Tuesday, Jo Beth sprinkled itchin’ powdah on his shirt and slacks. She said he came home from the bank early, his skin all blood red from all the scratchin’ he did. She just cooed to him, and helped him off with the offendin’ clothes, and led him to a bath filled with warm watah and some of those voodoo herbs from Mrs. Johnson. I’m assumin’ that it didn’t feel too good soakin’ into all those scratches because I could hear him yellin’ from my back porch and I live three blocks away.

But it gets bettah.

Now, on Wednesday, Jo Beth brought home a special guest from the vet’s office. Rick, unknowingly, climbed into bed with Slimy, Miss Teensy Kilbraken’s latest pet du jour who was on loan from the vet. Slimy must have been curled up at the foot of the bed undah the sheets when Rick climbed in because he started screamin’ that somethin’ had bitten his toes off and then ran out of that room in nothin’ but his underwear.

Of course, Miss Teensy had found out that Slimy had been terrorized, (won’t say who told her) so she decided to put one of her spells on Rick.
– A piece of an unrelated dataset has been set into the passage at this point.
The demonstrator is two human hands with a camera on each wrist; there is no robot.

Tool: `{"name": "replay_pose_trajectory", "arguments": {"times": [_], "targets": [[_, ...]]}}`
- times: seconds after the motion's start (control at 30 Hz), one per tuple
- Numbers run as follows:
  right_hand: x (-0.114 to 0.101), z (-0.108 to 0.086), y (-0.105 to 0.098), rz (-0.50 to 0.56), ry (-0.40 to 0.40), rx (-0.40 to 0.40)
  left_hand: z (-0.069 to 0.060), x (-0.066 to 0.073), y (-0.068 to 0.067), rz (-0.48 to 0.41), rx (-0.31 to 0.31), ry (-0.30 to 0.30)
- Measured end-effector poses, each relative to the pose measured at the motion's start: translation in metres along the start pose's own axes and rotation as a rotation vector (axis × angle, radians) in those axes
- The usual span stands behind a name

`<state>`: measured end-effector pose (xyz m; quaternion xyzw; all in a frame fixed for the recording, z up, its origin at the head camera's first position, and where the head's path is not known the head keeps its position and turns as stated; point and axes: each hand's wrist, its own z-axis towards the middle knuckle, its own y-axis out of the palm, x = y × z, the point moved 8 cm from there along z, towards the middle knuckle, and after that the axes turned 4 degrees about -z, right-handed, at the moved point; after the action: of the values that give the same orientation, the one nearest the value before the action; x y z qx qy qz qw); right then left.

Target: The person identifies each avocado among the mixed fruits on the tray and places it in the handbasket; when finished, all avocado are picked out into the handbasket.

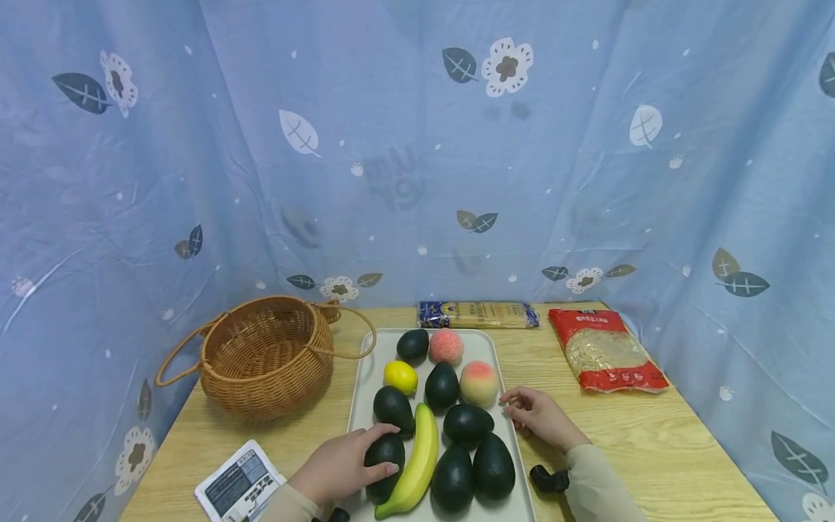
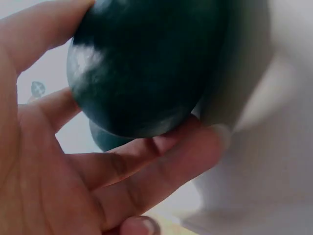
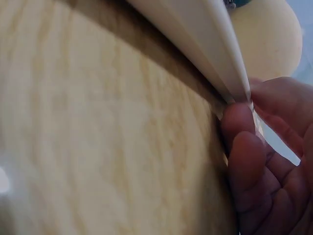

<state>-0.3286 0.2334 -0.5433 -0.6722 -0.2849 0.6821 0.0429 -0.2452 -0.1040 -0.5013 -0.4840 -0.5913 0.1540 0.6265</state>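
My left hand (image 1: pixel 338 464) grips a dark green avocado (image 1: pixel 386 454) at the near left of a white tray (image 1: pixel 478 346), thumb on one side and fingers on the other. The left wrist view shows that avocado (image 2: pixel 142 63) between the fingers and thumb. A banana (image 1: pixel 424 457) lies right beside it. At the tray's right side my right hand (image 1: pixel 541 415) pinches the rim (image 3: pixel 215 54), close to a pale peach (image 1: pixel 479 384). Several more avocados (image 1: pixel 493 466), a lemon (image 1: pixel 401 377) and a pink round fruit (image 1: pixel 446 346) sit on the tray.
A wicker basket (image 1: pixel 267 377) with side handles stands left of the tray. A white labelled packet (image 1: pixel 239 482) lies at the near left. Behind the tray is a noodle pack (image 1: pixel 479 315); a red bag (image 1: pixel 607 350) lies at the right. A blue curtain (image 1: pixel 417 145) closes the back.
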Motion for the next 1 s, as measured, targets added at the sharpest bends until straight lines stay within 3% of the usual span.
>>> {"name": "replay_pose_trajectory", "arguments": {"times": [0.23,0.47,0.77,1.0], "targets": [[0.007,0.002,-0.001,-0.049,0.026,0.037,-0.007,0.003,-0.015,0.040,0.118,0.025],[0.008,0.002,-0.002,-0.050,0.033,0.054,-0.009,0.000,-0.045,-0.090,0.188,-0.010],[0.008,0.003,-0.001,-0.023,0.038,0.054,-0.018,0.004,-0.101,-0.123,0.316,-0.018],[0.008,0.002,-0.002,-0.019,0.033,0.056,-0.026,0.001,-0.150,-0.083,0.395,0.031]]}}
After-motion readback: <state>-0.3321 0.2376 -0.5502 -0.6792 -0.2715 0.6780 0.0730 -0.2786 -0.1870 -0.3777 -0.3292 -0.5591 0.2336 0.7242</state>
Now we in Blue Falls don’t normally take much stock in spells and such, but Miss Teensy has a way about her. She has been known to make things happen. Like the time she cursed Mayah Wolford with ticks, and the time she made it snow one winter. Way down here in the south and it snowed!

Anyway, Jo Beth said she and her significant othah were sittin’ in their rockin’ chairs on the front porch when Miss Teensy walked up and then stopped, pointedly, in front of their house.

"Oh crap!" Rick had said, as he stopped rockin’.

"What’s the mattah, honey?" asked Jo Beth innocently, while cross stitchin' a sampler. She always did have a good pokah face.

"It’s that Kilbraken brat. She’s starin’ at me," Rick whispered, then jumped out of his chair. "Oh Dear Lord, she’s sayin’ something! Everybody knows when she chants she puts a curse on you! What have you done, woman?"

Jo Beth said she just kept on a rockin’ and smiled.

We all asked her what Miss Teensy had actually said, but Jo Beth refused to say. Latah, we all learned that Rick had been afflicted with a man’s problem and could no longah attend those ‘swingin’ parties any more. Plus, pictures of him and Virginia mysteriously showed up in her husband’s car along with a few loveletters they had written to each othah. Needless to say, Rick didn’t stick around long enough for Mr. Hoopah to come aftah him.

And Jo Beth? Well, she ended up with a hefty divorce settlement, the Cadillac, and the house.

Life is never dull in Blue Falls, Alabama.